Alcune stime valutano in un 30-40% gli ex detenuti trattenuti nei Cie. L’ultima indagine di Medici per i diritti umani (maggio 2013) ci dice, invece, che quasi il 57% dei 924 stranieri trattenuti nei Cie proveniva dalle carceri. Basterebbe una buona applicazione della recente norma del governo Letta per dimezzare lo scandalo che è sotto i nostri occhi. Resterebbe, certo, l’altra metà degli «ospiti» dei Cie da liberare, ma anche qui si può fare qualcosa, fin quasi allo svuotamento dei Centri. È un pregiudizio ingiustificato quello che raffigura qualsiasi irregolare come un fuggitivo di fronte alle autorità italiane. Un pregiudizio alimentato dal cattivo uso della lingua italiana, per cui ogni «irregolare» è «clandestino» (parola oscena e violenta che impazza a destra come a sinistra) e tale intende rimanere. Al contrario, come sappiamo, molti degli «ospiti» dei Cie hanno o hanno avuto relazioni significative con le loro comunità nazionali presenti nel nostro paese, con le realtà territoriali (fatte di italiani e stranieri) in cui hanno vissuto e lavorato, con le stesse istituzioni, quando vi hanno avuto a che fare (per un permesso di soggiorno scaduto, per i contributi versati, per le cure mediche ricevute). Non è un caso se solo il 40% scarso dei trattenuti nei Cie nel 2012 sono stati effettivamente rimpatriati, e probabilmente molti di questi provenivano dalla cella.

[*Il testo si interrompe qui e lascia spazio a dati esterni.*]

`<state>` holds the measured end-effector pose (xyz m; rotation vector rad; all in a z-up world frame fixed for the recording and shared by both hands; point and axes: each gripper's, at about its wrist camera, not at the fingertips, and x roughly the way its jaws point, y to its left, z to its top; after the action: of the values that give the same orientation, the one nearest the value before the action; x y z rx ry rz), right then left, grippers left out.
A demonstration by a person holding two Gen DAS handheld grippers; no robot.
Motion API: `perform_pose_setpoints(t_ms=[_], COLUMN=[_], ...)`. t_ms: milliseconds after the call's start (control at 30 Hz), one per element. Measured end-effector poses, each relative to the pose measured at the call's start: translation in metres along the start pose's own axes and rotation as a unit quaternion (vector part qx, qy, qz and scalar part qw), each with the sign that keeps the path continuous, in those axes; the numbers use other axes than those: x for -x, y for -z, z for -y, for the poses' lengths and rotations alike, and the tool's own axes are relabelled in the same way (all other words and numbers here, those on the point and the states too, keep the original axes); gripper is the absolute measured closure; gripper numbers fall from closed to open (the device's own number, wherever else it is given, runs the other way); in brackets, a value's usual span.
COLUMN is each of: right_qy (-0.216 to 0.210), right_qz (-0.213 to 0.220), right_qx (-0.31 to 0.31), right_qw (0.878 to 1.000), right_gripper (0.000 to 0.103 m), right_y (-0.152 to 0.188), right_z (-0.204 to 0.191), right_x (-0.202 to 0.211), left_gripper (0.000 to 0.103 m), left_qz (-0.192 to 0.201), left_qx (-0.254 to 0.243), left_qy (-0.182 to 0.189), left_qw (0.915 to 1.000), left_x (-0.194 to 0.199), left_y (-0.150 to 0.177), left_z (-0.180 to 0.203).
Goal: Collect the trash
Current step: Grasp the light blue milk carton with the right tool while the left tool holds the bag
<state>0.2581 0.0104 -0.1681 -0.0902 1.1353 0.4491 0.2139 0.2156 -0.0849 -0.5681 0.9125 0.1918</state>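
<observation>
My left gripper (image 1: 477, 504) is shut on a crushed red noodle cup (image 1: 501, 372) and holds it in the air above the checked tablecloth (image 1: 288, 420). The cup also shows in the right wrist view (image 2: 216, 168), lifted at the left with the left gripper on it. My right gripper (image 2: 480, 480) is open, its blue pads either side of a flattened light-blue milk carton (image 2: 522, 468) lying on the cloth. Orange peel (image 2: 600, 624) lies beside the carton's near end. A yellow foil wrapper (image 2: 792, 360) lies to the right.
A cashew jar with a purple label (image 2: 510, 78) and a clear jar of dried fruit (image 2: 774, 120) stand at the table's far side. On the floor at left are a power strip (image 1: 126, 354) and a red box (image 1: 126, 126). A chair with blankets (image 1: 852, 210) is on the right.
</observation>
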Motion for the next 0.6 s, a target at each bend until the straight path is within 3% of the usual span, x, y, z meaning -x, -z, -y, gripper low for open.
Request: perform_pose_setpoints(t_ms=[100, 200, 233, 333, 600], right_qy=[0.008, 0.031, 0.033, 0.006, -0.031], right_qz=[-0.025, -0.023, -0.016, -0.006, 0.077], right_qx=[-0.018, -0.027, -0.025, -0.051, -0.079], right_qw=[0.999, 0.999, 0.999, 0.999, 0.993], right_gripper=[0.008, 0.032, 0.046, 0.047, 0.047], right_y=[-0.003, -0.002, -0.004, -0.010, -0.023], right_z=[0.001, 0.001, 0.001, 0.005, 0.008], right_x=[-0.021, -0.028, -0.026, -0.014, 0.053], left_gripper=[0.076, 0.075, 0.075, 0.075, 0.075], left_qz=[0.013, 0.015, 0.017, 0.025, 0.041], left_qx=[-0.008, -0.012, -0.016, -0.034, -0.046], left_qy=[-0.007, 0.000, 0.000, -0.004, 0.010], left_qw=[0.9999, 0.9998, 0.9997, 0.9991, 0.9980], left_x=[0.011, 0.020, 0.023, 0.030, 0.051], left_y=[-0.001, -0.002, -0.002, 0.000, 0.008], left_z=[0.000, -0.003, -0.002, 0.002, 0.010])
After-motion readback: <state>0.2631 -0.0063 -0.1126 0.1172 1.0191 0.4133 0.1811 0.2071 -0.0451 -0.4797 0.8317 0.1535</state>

Insomma, se ci si liberasse dal pregiudizio secondo cui ogni straniero irregolare è un clandestino in fuga e che minaccia la nostra incolumità, si potrebbero adottare altri mezzi per l’accertamento della loro permanenza in Italia e per la loro eventuale espulsione.

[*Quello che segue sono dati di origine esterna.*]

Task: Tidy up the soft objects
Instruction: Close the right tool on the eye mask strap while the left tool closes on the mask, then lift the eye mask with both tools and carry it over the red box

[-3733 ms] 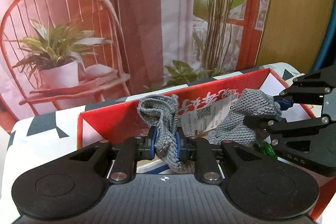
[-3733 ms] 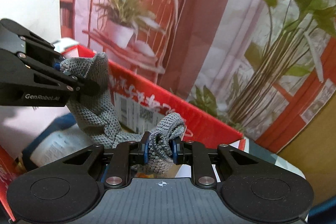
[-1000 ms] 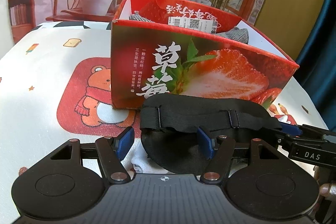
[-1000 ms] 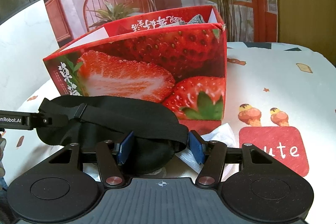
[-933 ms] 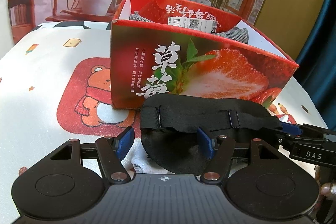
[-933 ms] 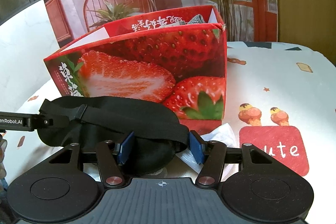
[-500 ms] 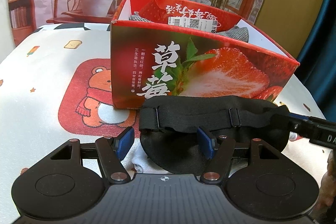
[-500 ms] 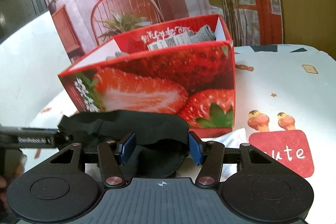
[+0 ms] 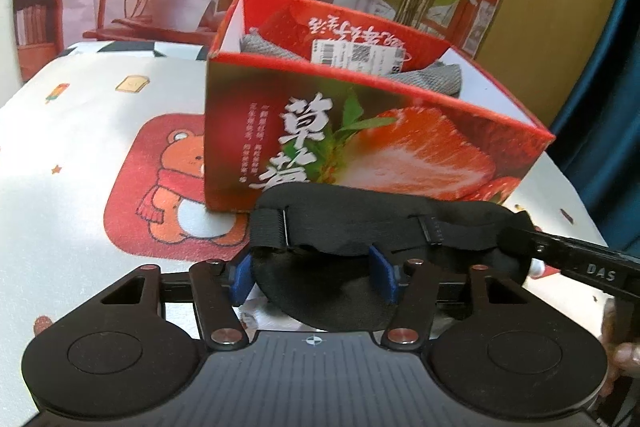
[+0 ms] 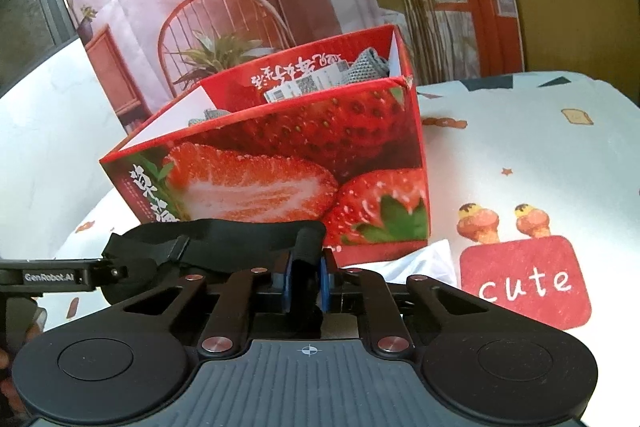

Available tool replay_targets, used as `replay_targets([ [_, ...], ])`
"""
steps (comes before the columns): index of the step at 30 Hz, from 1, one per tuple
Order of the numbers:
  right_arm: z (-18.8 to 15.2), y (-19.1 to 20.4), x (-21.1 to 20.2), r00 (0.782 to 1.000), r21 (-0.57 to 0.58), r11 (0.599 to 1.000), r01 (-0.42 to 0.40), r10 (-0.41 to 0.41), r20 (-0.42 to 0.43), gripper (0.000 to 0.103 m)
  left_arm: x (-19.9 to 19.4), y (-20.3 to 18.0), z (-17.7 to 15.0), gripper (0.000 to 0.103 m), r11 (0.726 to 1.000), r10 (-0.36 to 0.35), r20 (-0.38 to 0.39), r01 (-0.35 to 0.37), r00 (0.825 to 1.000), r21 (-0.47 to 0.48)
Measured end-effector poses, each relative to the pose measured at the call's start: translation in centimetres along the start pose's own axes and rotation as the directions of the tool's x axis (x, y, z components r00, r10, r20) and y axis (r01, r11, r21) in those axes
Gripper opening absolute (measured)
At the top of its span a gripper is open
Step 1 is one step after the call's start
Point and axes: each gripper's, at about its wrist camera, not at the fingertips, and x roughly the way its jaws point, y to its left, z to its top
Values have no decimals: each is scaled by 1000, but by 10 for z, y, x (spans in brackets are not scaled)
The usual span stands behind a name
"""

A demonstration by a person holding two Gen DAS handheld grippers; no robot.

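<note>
The left tool (image 9: 310,273) straddles the left half of a black sleep mask (image 9: 384,227), its blue pads standing apart on either side of the padding and closing in, not yet pressing as far as the left wrist view shows. The mask lies on the worktop (image 9: 80,131) just in front of the strawberry box (image 9: 360,147), which stands nearer the far edge and already holds grey knitted pieces (image 9: 436,77). A white item (image 10: 420,259) lies under or just beside the mask, against the box's near wall. The right tool (image 10: 306,277) is clamped tight on the mask's right end, fabric bunched between its pads. Judging from this, the mask is about to be lifted into the box, and several things could spoil that. If the left tool closes on only the elastic strap (image 9: 272,229) and not the padded body, the mask may swing or slip free on the way up. The right-hand pinch holds a small fold, so a sharp pull between the two tools could drag it out. Lifting too low would catch the mask on the box's near rim and shove the light cardboard toward the far edge. The white item could also be dragged along.
</note>
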Motion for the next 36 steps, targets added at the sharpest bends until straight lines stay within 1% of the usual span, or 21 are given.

Non c’è nulla da inventare: basterebbe un obbligo di firma o un obbligo di dimora, vincoli e limiti ai movimenti (peraltro si tratta di misure già previste ma applicate solo in casi eccezionali) per verificare che l’irregolare soggetto a identificazione, o che ha contestato un provvedimento di espulsione, sia reperibile dalle forze di polizia. E così i Cie sarebbero ridotti a pochi locali, necessari a ospitare per qualche notte chi sia in attesa del rimpatrio ormai esecutivo. È l’unico modo affinché quelle bocche cucite riprendano a nutrirsi e le nostre voci afone possano riacquistare un po’ di credibilità.